“I never saw Mr. Fletcher’s equal. On him great grace was bestowed. What deadness to the world! What spiritual mindedness! What zeal for souls! What communion with God! What intercourse with heaven! What humility at the feet of Jesus! What moderation towards all men! What love for the poor! In short, he possessed the mind which was in Christ Jesus.”

“The Rev. Henry Venn, after reading Wesley’s “Life of Fletcher,” wrote as follows to Lady Mary Fitzgerald:—

“Yelling, March 3, 1787. Mr. Fletcher’s humility was so unfeigned and so deep, that when I thanked him for two sermons he had one day preached to my people at Huddersfield, he answered as no man ever did to me. With eyes and hands uplifted, he exclaimed, ‘Pardon, pardon, pardon, O my God!’ The words went to my very soul. Great grace was upon this blessed servant of Christ.

Love to man and bowels of mercies displayed in him a noble imitation of his Incarnate God. He indeed thought a day lost, and could find no rest in his soul, unless he was doing good to the bodies and souls of men.

Love to the Lord.—How did it govern and flourish in dear Mr. Fletcher! His admirable consort tells us, he scarcely was awake in the night a moment without lifting up his soul to God in holy aspirations.

“I have seen Mr. Fletcher, for six weeks together, under a hectic fever, sometimes spitting blood, when night after night he could rest very little—well pleased to suffer—never complaining, never but cheerful. Once, when I asked him how he did, ‘Oh!’ said he, ‘how light is the chastisement I suffer! How heavy the strokes I deserve! I love the rod of my heavenly Father!’ Like his Saviour, he could continue in prayer, in the wood, all night long; and, like Him, lie prostrate on the ground, pleading for grace to fulfil his ministry.”[[644]]

Between Fletcher and Joseph Benson there was a most intimate and confidential friendship.
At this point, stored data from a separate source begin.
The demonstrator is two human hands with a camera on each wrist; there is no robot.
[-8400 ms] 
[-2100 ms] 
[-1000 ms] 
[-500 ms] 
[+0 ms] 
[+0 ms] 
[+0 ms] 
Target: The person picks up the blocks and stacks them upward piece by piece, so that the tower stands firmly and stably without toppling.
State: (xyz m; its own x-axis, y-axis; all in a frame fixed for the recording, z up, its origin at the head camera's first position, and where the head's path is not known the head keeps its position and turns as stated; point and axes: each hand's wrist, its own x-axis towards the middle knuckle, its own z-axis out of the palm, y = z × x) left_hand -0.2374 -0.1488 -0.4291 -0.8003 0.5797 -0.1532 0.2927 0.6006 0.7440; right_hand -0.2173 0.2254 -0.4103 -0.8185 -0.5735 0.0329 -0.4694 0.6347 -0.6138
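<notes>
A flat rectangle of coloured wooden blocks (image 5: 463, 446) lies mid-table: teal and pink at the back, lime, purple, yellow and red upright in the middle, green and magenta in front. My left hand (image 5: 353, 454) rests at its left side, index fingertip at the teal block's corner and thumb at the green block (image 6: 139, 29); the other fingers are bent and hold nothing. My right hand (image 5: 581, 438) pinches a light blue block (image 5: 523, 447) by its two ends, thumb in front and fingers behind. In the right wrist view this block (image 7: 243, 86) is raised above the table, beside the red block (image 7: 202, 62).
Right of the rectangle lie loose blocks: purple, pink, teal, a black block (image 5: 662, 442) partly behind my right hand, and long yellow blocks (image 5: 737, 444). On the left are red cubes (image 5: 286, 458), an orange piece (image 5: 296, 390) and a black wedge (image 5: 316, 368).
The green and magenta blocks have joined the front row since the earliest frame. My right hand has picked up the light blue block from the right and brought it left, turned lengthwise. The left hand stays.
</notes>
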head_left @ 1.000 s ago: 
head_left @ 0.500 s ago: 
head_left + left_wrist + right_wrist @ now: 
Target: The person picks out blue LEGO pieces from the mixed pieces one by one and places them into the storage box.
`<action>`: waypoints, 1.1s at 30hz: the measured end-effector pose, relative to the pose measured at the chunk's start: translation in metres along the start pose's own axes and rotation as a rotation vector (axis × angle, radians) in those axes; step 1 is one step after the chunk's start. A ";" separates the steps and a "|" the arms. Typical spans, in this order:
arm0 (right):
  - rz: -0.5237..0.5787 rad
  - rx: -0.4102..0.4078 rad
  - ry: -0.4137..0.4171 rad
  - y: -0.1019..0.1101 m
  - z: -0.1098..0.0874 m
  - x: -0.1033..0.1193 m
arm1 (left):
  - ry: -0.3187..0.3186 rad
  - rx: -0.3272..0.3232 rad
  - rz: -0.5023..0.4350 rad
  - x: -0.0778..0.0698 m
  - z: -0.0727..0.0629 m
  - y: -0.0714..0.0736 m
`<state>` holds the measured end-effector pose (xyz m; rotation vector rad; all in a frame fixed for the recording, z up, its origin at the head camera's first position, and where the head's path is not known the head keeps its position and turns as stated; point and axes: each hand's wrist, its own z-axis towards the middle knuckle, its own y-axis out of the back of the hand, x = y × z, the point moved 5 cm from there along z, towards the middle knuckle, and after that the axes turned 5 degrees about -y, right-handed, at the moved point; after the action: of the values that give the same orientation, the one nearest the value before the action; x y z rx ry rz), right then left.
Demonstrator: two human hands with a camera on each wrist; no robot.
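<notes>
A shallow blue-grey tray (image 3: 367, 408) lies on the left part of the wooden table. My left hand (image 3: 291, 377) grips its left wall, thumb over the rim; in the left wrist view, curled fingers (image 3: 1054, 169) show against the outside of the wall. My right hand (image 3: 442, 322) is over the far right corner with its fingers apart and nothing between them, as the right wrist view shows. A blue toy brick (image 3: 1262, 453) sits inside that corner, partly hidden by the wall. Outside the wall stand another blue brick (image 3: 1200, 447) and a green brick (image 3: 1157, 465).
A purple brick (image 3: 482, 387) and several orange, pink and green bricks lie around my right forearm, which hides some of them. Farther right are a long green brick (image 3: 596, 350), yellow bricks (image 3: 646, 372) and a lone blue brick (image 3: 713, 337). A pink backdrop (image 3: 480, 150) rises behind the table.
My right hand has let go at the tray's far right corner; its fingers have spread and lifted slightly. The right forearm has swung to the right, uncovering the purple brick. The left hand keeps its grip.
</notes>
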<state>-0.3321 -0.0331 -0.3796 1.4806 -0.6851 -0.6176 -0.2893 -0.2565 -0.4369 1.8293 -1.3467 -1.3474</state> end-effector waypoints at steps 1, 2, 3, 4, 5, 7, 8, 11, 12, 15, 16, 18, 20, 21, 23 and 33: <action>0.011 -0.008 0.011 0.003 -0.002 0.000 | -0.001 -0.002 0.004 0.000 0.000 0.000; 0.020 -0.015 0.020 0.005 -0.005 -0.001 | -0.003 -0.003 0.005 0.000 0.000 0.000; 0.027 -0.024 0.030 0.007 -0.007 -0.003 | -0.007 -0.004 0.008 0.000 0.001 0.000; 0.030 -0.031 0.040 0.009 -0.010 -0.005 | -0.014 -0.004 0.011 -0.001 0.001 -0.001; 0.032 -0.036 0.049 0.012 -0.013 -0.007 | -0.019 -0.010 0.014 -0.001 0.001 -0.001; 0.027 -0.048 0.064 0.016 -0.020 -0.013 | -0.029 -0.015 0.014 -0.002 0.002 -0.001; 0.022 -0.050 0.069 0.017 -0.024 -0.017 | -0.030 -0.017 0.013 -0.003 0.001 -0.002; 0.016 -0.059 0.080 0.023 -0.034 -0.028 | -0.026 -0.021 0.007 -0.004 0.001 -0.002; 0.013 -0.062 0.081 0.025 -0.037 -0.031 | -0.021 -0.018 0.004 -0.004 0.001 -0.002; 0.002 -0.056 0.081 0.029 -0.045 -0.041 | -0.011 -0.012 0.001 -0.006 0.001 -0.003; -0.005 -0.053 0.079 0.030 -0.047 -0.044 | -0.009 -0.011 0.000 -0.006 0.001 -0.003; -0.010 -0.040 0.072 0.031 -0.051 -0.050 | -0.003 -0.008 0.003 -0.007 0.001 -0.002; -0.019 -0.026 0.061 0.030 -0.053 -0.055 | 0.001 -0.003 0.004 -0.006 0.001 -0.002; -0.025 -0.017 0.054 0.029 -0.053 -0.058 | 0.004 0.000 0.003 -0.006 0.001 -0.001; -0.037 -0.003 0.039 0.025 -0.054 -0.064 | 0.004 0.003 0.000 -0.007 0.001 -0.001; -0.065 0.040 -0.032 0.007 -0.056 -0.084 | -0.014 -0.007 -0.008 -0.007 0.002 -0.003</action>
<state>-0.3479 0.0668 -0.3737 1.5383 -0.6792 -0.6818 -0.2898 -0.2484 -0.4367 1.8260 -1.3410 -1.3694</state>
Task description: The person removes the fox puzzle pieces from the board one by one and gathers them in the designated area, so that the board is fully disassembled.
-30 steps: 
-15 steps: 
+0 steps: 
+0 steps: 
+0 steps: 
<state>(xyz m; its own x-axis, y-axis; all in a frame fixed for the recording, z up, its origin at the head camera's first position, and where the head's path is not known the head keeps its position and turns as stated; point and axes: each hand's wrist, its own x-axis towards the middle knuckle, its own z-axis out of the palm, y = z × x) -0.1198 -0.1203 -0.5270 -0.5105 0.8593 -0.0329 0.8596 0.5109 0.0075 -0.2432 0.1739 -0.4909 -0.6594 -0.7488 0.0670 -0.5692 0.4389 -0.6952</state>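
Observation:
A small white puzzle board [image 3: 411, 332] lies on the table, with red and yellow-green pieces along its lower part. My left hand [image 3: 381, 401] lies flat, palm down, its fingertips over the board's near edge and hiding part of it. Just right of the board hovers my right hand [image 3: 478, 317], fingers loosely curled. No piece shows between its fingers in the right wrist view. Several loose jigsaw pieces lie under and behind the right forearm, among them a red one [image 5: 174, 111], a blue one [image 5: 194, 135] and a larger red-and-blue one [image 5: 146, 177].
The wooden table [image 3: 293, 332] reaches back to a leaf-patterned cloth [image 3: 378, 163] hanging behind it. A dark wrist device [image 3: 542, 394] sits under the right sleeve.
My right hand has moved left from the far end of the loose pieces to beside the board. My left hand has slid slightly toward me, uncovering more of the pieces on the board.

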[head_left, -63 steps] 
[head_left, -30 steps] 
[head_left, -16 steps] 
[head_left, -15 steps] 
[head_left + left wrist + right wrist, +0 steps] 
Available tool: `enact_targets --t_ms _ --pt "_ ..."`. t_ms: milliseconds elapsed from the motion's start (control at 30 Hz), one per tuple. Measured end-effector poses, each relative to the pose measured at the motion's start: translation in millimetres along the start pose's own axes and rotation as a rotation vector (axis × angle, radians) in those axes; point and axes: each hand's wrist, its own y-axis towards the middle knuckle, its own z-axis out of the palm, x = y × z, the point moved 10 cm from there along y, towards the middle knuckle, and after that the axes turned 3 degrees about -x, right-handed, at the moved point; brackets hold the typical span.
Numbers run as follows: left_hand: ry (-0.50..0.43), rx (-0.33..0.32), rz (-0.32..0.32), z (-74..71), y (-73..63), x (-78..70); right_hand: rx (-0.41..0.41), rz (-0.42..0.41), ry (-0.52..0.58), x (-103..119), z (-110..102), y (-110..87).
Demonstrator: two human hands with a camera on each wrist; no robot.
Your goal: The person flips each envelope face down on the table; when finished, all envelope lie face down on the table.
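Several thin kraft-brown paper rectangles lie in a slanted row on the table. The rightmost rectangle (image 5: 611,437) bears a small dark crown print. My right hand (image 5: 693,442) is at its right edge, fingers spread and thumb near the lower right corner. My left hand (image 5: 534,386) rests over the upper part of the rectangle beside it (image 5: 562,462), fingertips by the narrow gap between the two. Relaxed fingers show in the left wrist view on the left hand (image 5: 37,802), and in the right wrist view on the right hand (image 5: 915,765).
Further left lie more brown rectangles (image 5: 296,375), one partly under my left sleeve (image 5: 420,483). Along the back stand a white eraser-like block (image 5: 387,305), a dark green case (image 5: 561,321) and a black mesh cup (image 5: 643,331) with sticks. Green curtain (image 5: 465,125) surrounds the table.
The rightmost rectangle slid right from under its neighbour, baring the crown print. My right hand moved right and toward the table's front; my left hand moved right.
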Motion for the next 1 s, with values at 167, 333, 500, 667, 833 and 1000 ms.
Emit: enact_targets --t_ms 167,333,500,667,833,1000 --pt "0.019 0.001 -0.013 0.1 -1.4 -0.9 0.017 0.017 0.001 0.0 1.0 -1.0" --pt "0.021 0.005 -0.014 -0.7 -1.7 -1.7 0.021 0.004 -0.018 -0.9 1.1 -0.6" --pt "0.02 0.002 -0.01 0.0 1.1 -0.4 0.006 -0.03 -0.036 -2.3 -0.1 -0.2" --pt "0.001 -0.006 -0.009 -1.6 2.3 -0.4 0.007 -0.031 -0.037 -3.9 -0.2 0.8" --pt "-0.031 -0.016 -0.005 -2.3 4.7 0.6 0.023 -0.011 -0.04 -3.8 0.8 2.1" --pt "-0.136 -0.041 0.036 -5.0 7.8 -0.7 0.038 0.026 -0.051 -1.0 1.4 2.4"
Benson, in a letter to Wesley, wrote:—

“As to drawing the character of that great and good man, Mr. Fletcher, it is what I will not attempt. I have been looking over many of his letters, and observe in them all, what I have a thousand times observed in his conversation and behaviour, the plainest marks of every Christian grace and virtue.

“Perhaps, if he followed his Master more closely in one thing than another, it was in humility. He was constantly upon his guard lest any expression should drop, either from his lips or pen, which tended to make anyone think well of him; either on account of his family, or learning, or parts, or usefulness. He took as much pains to conceal his excellences, as others do to show theirs.

“He was a man of a serious spirit, one that stood at the utmost distance from levity of every kind. Though he was constantly cheerful, as rejoicing in hope of his heavenly inheritance, yet he had too deep a sense of his own wants, and the wants of the Church of God, as also of the sins and miseries of mankind, to be at any time light or trifling.